Task to complete: What is needed is the complete listing, repeated exactly.

Data:

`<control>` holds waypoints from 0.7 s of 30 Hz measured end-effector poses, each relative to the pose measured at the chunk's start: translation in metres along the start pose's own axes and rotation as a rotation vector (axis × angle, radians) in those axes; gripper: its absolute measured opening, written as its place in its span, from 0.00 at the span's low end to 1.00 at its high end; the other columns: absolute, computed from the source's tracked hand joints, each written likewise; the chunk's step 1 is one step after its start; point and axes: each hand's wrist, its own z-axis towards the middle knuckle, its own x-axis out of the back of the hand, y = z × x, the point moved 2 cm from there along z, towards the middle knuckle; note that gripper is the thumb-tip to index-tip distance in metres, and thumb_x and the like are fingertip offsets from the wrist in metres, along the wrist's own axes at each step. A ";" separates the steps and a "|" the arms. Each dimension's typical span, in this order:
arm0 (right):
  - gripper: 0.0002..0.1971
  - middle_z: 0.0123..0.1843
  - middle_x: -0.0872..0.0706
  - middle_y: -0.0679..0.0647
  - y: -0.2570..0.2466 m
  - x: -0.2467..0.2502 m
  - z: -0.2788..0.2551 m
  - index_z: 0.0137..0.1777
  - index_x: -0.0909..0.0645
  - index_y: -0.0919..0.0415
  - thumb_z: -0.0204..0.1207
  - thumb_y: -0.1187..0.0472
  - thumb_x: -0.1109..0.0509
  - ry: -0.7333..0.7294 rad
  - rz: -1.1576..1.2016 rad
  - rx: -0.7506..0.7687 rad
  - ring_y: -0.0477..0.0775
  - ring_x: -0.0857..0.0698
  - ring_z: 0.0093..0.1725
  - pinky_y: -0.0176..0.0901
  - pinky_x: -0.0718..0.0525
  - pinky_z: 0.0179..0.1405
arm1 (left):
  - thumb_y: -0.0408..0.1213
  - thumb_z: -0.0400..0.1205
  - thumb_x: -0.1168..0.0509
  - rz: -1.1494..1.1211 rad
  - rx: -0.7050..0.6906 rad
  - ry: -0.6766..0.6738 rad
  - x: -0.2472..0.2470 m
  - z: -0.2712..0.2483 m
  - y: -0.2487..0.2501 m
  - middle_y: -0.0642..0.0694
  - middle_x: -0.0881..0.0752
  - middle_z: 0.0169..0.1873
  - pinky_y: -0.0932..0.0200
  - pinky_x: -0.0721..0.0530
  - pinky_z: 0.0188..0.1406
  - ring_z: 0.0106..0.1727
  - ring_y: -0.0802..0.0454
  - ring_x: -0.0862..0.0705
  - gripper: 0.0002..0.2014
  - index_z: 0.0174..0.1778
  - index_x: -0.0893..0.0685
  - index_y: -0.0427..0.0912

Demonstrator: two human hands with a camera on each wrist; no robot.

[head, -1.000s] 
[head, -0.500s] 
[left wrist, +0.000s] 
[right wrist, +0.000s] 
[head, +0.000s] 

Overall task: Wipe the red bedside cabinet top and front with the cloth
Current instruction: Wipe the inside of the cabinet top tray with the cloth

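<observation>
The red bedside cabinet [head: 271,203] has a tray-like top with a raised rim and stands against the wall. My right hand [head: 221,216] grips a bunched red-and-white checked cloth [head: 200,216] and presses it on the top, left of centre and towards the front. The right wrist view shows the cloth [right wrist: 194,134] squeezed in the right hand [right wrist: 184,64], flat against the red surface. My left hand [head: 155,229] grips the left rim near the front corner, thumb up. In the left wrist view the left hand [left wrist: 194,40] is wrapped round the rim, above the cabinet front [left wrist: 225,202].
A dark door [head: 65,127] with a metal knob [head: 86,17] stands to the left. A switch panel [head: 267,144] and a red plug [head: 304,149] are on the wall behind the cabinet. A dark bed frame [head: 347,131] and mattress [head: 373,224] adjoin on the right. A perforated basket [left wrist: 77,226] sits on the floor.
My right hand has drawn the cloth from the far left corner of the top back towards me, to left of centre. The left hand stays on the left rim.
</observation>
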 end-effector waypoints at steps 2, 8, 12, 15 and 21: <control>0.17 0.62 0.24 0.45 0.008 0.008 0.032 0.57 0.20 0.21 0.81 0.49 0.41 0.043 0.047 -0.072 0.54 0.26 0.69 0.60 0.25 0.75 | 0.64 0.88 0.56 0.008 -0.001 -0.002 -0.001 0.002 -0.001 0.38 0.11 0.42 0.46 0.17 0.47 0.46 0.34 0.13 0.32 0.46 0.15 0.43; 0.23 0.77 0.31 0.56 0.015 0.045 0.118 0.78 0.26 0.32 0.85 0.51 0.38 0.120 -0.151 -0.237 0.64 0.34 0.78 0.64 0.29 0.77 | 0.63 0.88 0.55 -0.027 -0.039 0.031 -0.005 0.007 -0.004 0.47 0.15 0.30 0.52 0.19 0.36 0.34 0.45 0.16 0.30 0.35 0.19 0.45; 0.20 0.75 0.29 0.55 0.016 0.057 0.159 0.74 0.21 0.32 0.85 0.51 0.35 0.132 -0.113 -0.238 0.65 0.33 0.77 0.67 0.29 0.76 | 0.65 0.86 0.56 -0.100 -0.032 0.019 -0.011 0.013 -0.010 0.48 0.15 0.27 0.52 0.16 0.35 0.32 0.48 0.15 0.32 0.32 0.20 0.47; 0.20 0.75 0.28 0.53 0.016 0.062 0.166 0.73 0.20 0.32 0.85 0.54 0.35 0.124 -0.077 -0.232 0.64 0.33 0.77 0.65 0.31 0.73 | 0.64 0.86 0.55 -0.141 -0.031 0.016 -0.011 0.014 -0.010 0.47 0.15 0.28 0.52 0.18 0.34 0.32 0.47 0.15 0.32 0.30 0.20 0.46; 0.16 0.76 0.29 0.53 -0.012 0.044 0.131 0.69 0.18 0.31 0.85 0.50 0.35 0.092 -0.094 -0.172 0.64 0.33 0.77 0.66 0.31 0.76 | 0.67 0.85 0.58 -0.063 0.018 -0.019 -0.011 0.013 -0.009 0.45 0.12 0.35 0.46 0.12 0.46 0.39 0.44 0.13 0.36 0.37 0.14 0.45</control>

Output below:
`<control>` holds waypoints from 0.7 s of 30 Hz measured end-effector poses, each relative to the pose measured at the chunk's start: translation in metres along the start pose's own axes and rotation as a rotation vector (axis × angle, radians) in those axes; gripper: its absolute measured opening, written as its place in its span, from 0.00 at the span's low end to 1.00 at its high end; the other columns: absolute, computed from the source's tracked hand joints, each written likewise; the chunk's step 1 is one step after its start; point and axes: each hand's wrist, its own z-axis towards the middle knuckle, its own x-axis out of the back of the hand, y = z × x, the point moved 2 cm from there along z, towards the middle knuckle; note that gripper is the thumb-tip to index-tip distance in metres, and thumb_x and the like are fingertip offsets from the wrist in metres, along the wrist's own axes at each step. A ";" separates the steps and a "|" the arms. Each dimension's typical span, in this order:
arm0 (right):
  - gripper: 0.0002..0.1971
  - middle_z: 0.0123..0.1843
  - middle_x: -0.0872..0.0706
  - middle_y: -0.0679..0.0647
  - y: -0.2570..0.2466 m
  - x: -0.2467..0.2502 m
  - z: -0.2788..0.2551 m
  - index_z: 0.0137..0.1777
  - index_x: -0.0909..0.0645
  - index_y: -0.0919..0.0415
  - thumb_z: -0.0204..0.1207
  - thumb_y: -0.1187..0.0472
  - thumb_x: -0.1109..0.0509
  - ry: -0.7333..0.7294 rad
  - rz: -1.1576..1.2016 rad
  - rx: -0.7506..0.7687 rad
  - ring_y: -0.0477..0.0775
  - ring_x: -0.0857..0.0698
  - ring_z: 0.0093..0.1725
  - pinky_y: -0.0176..0.0901
  - pinky_x: -0.0718..0.0525
  - pinky_z: 0.0179..0.1405
arm1 (left):
  - thumb_y: -0.0408..0.1213
  - thumb_z: -0.0400..0.1205
  - thumb_x: -0.1168..0.0509
  - rz: -1.1494..1.1211 rad
  - rx: -0.7050..0.6906 rad
  - ry: -0.6766..0.6738 rad
  - x: -0.2472..0.2470 m
  - z: -0.2712..0.2483 m
  - y: -0.2487..0.2501 m
  - middle_y: -0.0642..0.0694
  - middle_x: -0.0881..0.0752
  - middle_z: 0.0169..0.1873
  - pinky_y: -0.0932..0.0200
  - pinky_x: -0.0721..0.0530
  - pinky_z: 0.0188..0.1406
  - ring_z: 0.0106..0.1727
  - ring_y: -0.0802..0.0454
  - ring_x: -0.0862..0.0705
  - gripper: 0.0002..0.2014
  - index_z: 0.0174..0.1778
  - index_x: -0.0893..0.0685
  - index_y: -0.0427..0.0912

Demonstrator: two human hands with a camera on each wrist; no robot.

[head, -1.000s] 
[head, -0.500s] 
[left wrist, +0.000s] 
[right wrist, +0.000s] 
[head, +0.000s] 

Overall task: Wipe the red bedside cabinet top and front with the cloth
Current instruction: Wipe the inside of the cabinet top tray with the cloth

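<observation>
The red bedside cabinet [head: 271,203] has a tray-like top with a raised rim and stands against the wall. My right hand [head: 221,216] grips a bunched red-and-white checked cloth [head: 200,216] and presses it on the top, left of centre and towards the front. The right wrist view shows the cloth [right wrist: 194,134] squeezed in the right hand [right wrist: 184,64], flat against the red surface. My left hand [head: 155,229] grips the left rim near the front corner, thumb up. In the left wrist view the left hand [left wrist: 194,40] is wrapped round the rim, above the cabinet front [left wrist: 225,202].
A dark door [head: 65,127] with a metal knob [head: 86,17] stands to the left. A switch panel [head: 267,144] and a red plug [head: 304,149] are on the wall behind the cabinet. A dark bed frame [head: 347,131] and mattress [head: 373,224] adjoin on the right. A perforated basket [left wrist: 77,226] sits on the floor.
My right hand has drawn the cloth from the far left corner of the top back towards me, to left of centre. The left hand stays on the left rim.
</observation>
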 end-effector waypoints at steps 2, 8, 12, 15 and 21: <control>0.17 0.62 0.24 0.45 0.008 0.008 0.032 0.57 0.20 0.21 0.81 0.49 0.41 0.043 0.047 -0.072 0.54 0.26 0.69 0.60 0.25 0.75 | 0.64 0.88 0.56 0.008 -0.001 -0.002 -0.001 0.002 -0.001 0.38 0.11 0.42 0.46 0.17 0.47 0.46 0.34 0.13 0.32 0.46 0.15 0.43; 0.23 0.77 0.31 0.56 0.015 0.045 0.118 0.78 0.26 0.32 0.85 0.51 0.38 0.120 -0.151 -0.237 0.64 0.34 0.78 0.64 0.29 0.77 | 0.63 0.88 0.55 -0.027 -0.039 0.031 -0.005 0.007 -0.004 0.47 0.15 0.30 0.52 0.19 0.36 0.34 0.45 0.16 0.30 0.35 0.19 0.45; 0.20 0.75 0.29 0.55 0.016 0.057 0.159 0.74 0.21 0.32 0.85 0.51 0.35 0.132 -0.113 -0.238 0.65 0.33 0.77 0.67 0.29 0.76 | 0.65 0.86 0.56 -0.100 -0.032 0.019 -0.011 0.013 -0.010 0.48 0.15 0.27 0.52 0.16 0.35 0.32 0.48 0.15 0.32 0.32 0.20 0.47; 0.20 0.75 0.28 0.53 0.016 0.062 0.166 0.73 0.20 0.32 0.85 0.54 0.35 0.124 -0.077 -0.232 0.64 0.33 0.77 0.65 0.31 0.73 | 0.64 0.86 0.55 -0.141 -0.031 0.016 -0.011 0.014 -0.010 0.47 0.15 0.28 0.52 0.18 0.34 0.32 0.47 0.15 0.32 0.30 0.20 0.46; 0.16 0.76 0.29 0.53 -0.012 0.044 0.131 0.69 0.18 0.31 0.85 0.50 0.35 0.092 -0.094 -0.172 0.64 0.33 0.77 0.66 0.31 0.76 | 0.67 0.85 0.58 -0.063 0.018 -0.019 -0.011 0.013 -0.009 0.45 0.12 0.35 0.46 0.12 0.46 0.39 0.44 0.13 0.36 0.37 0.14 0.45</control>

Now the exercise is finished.